Josie o Driscoll says: “I have some pressing questions for Pope Francis. I’m not sure if his holiness has researched or has an awareness of the barriers that Gypsy, Traveller and Roma people face when it comes to inclusion and integration, and I am concerned that all the onus was put onto us to break through those barriers and not enough focus was put on the people who put up those barriers in the first place. We have been trying to break down the barriers of prejudice and discrimination all our lives and we feel that his Holiness should have recognised our efforts.”
“I will be writing a letter to Pope Francis to raise my concerns I hope he receives it and takes it on board for future speeches”
Josie has shared her letter to Pope Francis with the Traveller’s Times and we have published it below:
My name is Josephine O’Driscoll and I am the Chair of Hertfordshire Gypsy and Traveller Empowerment – a UK community organisation run by and for Gypsy and Traveller people.
I was delighted when you called Gypsy, Roma and Traveller people to an audience with you in Rome in October. A lot of us have a very strong Catholic faith and religion is a very an important part of our lives.
We enjoyed our stay in Rome and were overwhelmed by the amount of people who went, coming from Gypsy, Roma and Traveller communities from all over the world.
As your speech was in Italian, I didn’t at first understand what you were saying and I didn’t realise what had been said until I received a translation of it from the Vatican Radio when I got home to England.

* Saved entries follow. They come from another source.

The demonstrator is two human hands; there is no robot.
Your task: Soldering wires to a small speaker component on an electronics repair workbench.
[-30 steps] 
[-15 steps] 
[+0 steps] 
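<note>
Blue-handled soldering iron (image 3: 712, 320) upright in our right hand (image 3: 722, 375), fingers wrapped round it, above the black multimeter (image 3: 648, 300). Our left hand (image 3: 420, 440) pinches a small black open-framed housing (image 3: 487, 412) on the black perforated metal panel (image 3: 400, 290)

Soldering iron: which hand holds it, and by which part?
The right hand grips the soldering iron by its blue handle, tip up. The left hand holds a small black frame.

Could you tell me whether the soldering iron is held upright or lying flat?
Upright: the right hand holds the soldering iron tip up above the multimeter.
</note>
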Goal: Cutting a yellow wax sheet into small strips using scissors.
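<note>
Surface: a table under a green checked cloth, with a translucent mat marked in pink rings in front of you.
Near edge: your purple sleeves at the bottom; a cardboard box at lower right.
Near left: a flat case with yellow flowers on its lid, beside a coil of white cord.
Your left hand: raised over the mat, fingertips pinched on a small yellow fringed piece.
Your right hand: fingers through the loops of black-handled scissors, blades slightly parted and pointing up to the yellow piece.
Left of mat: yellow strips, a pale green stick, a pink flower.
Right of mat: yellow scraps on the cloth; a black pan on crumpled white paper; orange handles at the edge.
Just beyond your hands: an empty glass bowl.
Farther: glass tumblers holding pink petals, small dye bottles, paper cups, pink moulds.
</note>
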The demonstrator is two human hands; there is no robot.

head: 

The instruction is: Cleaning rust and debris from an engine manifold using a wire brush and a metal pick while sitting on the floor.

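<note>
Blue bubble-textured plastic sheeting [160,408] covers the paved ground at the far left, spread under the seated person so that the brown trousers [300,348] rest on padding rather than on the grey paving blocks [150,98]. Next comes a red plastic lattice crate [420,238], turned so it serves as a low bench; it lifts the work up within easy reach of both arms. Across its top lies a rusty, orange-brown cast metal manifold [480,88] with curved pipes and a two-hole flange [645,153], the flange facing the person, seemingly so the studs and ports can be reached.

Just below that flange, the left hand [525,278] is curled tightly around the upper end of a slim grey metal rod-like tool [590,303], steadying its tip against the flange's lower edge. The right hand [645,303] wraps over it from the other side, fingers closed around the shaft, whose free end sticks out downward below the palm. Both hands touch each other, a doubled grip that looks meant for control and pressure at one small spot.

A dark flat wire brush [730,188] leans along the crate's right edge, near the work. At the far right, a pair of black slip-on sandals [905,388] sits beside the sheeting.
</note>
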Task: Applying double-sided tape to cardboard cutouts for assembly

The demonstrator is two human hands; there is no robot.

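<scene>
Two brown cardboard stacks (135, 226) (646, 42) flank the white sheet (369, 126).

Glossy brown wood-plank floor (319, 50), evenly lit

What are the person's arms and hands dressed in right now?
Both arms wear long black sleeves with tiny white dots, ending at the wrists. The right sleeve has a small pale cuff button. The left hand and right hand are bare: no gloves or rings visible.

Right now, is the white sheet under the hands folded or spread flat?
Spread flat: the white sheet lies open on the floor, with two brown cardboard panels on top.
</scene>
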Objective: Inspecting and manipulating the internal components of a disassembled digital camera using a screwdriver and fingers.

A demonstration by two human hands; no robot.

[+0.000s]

After reading and re-reading your speech, I was disappointed and a little offended by some of the contents. I would be the first to say that some of what you said needed saying, that integration is important, and you were the right person to say it. However, I am not too sure if you are aware of the barriers to integration that we face.
Unfortunately, some sections of your speech betrayed a certain stereotyping of Gypsy, Roma and Traveller people and appeared to blame them for their own poverty and marginalisation.
As someone who works daily on integration and inclusion, what struck me most were your comments on education – particularly about Gypsy, Roma and Traveller parents should recognise the right of their children to go to school and be educated.
I am a parent who removed one of my children from a school because of bullying and abuse. It was an extremely difficult decision and it took a lot of soul searching and I tried to sort it out with the school, but in the end I had to do the right thing for the best interests of my child. She had suffered from three months of racist bullying including the other children calling her names and I couldn’t let it go on.
My decision wasn’t an easy one as I too have expectations and aspirations for all my children, but taking children out of an unsafe school environment does not mean that they will get no education. My daughter is now in her third year at college.
In another part of your speech, you said: “Dear friends, do not give the media or public opinion reason to speak ill of you.” With all respect, that is not easy when you have a racist media that loves to publish bad articles about Gypsy, Roma and Traveller people – as you found out yourself when some of the UK press twisted your own words for the sake of a few tawdry headlines that further increased the prejudice against us all.
I hope you receive this letter in the spirit of which it has been sent.